Throughout the year, Dave and Yvonne travel all around the country to attend conferences and events, to visit with the military, and to speak to veterans with disabilities and their families.

Photo courtesy of Dave Riley.

Under Dave’s leadership, DAV continues to do the work of identifying and reaching out to struggling veterans with disabilities and helping them see a way forward in life.

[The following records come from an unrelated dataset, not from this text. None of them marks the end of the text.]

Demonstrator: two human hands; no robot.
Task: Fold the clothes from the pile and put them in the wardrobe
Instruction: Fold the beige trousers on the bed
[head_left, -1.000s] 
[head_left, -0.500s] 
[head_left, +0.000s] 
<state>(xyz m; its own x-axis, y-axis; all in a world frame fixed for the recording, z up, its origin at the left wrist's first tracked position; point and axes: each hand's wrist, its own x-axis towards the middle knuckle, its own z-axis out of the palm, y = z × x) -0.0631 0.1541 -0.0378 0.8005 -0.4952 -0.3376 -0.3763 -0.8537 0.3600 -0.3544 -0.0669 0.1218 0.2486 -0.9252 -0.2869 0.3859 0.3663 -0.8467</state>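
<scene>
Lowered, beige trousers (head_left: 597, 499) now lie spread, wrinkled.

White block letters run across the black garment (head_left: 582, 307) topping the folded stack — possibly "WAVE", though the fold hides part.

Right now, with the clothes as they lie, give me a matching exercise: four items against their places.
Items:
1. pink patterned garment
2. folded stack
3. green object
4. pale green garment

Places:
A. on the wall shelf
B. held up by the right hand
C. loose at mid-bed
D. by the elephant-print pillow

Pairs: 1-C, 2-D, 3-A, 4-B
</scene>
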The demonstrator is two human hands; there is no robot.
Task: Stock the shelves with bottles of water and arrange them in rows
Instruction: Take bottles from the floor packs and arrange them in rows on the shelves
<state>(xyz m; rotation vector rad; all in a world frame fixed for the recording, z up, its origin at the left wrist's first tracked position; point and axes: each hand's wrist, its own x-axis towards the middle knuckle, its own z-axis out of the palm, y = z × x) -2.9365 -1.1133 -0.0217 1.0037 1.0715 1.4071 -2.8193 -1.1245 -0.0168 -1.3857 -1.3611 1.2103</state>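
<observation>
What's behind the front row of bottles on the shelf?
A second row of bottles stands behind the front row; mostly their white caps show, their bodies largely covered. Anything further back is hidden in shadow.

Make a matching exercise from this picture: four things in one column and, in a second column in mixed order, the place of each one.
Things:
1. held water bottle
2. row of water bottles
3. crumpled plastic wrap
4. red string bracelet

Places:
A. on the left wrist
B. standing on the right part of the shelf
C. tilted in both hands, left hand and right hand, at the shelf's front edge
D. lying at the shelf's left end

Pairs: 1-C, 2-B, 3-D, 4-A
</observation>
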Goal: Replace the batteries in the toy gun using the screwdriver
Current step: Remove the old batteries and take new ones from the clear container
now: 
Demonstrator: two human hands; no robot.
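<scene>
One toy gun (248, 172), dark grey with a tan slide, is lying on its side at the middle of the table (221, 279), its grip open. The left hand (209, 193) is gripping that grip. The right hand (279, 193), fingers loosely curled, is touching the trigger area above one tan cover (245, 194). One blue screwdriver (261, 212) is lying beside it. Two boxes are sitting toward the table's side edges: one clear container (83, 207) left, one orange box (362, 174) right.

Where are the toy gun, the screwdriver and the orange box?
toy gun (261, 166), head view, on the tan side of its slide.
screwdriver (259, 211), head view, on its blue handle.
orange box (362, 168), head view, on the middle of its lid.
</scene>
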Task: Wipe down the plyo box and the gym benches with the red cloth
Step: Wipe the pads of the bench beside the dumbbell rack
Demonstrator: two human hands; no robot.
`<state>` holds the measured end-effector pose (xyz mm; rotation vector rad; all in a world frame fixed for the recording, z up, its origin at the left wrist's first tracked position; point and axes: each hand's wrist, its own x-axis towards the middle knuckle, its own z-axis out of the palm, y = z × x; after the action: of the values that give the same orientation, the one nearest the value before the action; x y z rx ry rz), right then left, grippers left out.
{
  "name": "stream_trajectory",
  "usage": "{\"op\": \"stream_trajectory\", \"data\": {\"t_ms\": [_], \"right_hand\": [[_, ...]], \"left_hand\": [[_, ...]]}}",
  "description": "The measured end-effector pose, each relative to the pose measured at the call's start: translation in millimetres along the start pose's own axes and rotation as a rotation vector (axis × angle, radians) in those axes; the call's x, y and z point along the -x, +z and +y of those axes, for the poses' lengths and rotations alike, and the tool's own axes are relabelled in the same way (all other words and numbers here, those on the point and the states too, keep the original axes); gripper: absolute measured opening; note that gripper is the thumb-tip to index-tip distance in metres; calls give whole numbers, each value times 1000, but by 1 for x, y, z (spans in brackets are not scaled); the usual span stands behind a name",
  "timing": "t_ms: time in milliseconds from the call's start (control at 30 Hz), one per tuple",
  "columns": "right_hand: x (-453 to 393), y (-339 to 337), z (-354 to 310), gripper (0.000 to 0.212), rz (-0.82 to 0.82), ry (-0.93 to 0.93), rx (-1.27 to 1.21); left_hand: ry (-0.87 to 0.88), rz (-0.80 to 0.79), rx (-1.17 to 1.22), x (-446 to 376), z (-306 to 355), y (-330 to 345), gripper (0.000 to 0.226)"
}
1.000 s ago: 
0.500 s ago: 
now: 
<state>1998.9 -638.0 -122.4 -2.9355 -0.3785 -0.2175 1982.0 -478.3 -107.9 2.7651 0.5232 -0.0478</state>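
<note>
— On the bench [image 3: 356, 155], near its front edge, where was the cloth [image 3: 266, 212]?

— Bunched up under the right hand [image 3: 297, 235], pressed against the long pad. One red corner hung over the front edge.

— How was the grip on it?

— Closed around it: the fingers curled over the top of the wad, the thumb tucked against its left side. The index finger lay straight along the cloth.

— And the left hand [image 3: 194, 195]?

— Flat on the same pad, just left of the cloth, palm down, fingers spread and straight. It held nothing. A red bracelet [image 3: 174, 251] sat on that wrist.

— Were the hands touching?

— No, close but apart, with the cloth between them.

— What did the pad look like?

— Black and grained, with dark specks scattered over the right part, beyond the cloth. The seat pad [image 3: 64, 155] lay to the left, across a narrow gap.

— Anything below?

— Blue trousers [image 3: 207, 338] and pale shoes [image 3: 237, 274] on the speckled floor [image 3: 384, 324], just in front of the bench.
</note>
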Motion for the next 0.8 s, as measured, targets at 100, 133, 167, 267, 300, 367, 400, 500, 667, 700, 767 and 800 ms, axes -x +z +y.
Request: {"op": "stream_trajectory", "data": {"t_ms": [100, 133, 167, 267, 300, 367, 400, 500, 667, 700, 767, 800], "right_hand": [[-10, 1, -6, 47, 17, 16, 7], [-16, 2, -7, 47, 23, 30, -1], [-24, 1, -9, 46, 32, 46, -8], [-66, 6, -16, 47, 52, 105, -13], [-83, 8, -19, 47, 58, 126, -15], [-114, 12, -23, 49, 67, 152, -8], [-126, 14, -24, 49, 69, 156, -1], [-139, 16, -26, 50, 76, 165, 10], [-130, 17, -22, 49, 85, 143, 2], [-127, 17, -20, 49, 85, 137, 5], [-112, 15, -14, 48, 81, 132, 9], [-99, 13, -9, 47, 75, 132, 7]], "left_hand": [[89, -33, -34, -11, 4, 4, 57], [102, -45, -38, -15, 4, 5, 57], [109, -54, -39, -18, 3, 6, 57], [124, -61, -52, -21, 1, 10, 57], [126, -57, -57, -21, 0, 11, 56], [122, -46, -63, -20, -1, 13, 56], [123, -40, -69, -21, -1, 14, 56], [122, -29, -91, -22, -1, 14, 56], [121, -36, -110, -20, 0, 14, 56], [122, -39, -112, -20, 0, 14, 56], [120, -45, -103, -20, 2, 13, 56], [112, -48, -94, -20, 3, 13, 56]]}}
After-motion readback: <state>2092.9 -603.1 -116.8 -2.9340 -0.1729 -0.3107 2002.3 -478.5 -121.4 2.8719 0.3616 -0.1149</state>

He’s also made it his mission to help not just veterans, but also their caregivers get the benefits that they need. Right now, only caregivers of veterans injured after 9/11 receive the comprehensive caregiver benefits the VA offers — including respite care, financial assistance, training, and health and education benefits. In February 2017, Dave testified in front of Congress about the depth of service caregivers provide severely disabled veterans and how we should thank and honor them properly by giving them the support they need to carry out the selfless work they have dedicated themselves to:  

“Family caregivers are critical members of a veteran’s health care team — they are unsung American heroes who often sacrifice their own health, well-being, employment, educational and other life goals and opportunities—to care for their loved ones.”

Photo via DAV.

Many of the obstacles veterans with disabilities face when they return home are physical, but many are not. The caregivers and community members that surround returning military personnel with love and support are an essential part of veterans’ healing.

When a veteran is first injured, there can often be a period of darkness and uncertainty, and we don’t always get to see the beautiful stories unfold of people like Dave and Yvonne who have found great meaning in their work post-service. Under Dave’s leadership, DAV will continue to help provide the support that veterans need to write those stories of success.